Please copy the entries below word for word.

Material for this task ::

===============

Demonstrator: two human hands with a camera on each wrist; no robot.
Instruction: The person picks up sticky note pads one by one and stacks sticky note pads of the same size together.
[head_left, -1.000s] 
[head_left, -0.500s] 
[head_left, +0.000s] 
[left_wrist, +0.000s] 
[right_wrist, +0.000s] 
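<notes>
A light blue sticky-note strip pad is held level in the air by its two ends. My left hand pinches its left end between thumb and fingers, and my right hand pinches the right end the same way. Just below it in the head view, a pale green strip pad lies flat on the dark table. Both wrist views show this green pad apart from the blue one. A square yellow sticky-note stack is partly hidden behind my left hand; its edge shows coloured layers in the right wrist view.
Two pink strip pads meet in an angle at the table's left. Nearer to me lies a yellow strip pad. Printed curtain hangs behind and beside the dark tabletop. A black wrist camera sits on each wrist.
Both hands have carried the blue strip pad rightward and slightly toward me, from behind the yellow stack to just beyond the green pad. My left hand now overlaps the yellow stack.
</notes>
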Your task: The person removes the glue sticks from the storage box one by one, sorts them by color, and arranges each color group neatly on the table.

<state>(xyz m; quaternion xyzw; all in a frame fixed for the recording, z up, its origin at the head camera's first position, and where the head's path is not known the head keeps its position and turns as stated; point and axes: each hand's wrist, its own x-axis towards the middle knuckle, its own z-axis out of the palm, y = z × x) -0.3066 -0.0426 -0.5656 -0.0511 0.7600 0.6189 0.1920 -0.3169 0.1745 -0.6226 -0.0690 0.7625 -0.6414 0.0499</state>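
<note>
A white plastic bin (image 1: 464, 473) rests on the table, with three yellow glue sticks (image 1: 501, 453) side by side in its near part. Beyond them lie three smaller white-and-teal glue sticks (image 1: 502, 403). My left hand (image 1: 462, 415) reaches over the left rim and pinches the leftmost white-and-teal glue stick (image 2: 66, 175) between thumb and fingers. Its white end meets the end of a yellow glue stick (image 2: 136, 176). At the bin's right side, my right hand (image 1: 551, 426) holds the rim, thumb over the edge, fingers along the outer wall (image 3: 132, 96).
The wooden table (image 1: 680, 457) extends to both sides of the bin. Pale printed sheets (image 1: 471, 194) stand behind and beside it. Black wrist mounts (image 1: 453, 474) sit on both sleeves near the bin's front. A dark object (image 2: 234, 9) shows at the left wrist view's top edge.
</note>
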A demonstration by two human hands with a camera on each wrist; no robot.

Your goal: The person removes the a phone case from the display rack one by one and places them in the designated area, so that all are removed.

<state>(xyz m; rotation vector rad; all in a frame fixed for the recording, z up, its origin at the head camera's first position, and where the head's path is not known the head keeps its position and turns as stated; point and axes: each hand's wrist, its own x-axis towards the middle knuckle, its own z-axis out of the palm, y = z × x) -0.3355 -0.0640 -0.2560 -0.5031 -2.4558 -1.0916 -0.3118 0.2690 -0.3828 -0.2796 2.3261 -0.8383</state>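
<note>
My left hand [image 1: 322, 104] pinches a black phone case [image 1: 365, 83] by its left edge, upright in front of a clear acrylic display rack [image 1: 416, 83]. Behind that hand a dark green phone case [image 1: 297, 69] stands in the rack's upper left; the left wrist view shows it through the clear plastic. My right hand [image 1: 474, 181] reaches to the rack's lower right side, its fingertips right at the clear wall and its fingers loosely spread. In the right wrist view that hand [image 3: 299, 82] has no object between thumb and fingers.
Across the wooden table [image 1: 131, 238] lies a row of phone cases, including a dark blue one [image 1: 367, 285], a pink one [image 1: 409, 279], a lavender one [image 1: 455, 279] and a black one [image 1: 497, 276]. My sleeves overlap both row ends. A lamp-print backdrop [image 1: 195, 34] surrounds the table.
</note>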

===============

Response to this exercise ::
Demonstrator: two human hands with a camera on each wrist; no robot.
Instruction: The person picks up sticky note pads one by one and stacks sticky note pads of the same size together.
[head_left, -1.000s] 
[head_left, -0.500s] 
[head_left, +0.000s] 
[left_wrist, +0.000s] 
[right_wrist, +0.000s] 
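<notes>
A light blue sticky-note strip pad is held level in the air by its two ends. My left hand pinches its left end between thumb and fingers, and my right hand pinches the right end the same way. Just below it in the head view, a pale green strip pad lies flat on the dark table. Both wrist views show this green pad apart from the blue one. A square yellow sticky-note stack is partly hidden behind my left hand; its edge shows coloured layers in the right wrist view.
Two pink strip pads meet in an angle at the table's left. Nearer to me lies a yellow strip pad. Printed curtain hangs behind and beside the dark tabletop. A black wrist camera sits on each wrist.
Both hands have carried the blue strip pad rightward and slightly toward me, from behind the yellow stack to just beyond the green pad. My left hand now overlaps the yellow stack.
</notes>
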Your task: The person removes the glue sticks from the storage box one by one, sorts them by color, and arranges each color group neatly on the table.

<state>(xyz m; quaternion xyzw; all in a frame fixed for the recording, z up, its origin at the head camera's first position, and where the head's path is not known the head keeps its position and turns as stated; point and axes: each hand's wrist, its own x-axis towards the middle knuckle, its own z-axis out of the palm, y = z × x) -0.3066 -0.0426 -0.5656 -0.0511 0.7600 0.6189 0.1920 -0.3169 0.1745 -0.6226 -0.0690 0.7625 -0.6414 0.0499</state>
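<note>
A white plastic bin (image 1: 464, 473) rests on the table, with three yellow glue sticks (image 1: 501, 453) side by side in its near part. Beyond them lie three smaller white-and-teal glue sticks (image 1: 502, 403). My left hand (image 1: 462, 415) reaches over the left rim and pinches the leftmost white-and-teal glue stick (image 2: 66, 175) between thumb and fingers. Its white end meets the end of a yellow glue stick (image 2: 136, 176). At the bin's right side, my right hand (image 1: 551, 426) holds the rim, thumb over the edge, fingers along the outer wall (image 3: 132, 96).
The wooden table (image 1: 680, 457) extends to both sides of the bin. Pale printed sheets (image 1: 471, 194) stand behind and beside it. Black wrist mounts (image 1: 453, 474) sit on both sleeves near the bin's front. A dark object (image 2: 234, 9) shows at the left wrist view's top edge.
</note>
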A demonstration by two human hands with a camera on each wrist; no robot.

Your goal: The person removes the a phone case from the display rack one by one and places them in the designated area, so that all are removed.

<state>(xyz m; rotation vector rad; all in a frame fixed for the recording, z up, its origin at the head camera's first position, and where the head's path is not known the head keeps its position and turns as stated; point and axes: each hand's wrist, its own x-axis towards the middle knuckle, its own z-axis out of the palm, y = z × x) -0.3355 -0.0640 -0.2560 -0.5031 -2.4558 -1.0916 -0.3118 0.2690 -0.3828 -0.2796 2.3261 -0.8383</state>
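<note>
My left hand [image 1: 322, 104] pinches a black phone case [image 1: 365, 83] by its left edge, upright in front of a clear acrylic display rack [image 1: 416, 83]. Behind that hand a dark green phone case [image 1: 297, 69] stands in the rack's upper left; the left wrist view shows it through the clear plastic. My right hand [image 1: 474, 181] reaches to the rack's lower right side, its fingertips right at the clear wall and its fingers loosely spread. In the right wrist view that hand [image 3: 299, 82] has no object between thumb and fingers.
Across the wooden table [image 1: 131, 238] lies a row of phone cases, including a dark blue one [image 1: 367, 285], a pink one [image 1: 409, 279], a lavender one [image 1: 455, 279] and a black one [image 1: 497, 276]. My sleeves overlap both row ends. A lamp-print backdrop [image 1: 195, 34] surrounds the table.
</note>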

This response is complete, and nothing else is pending.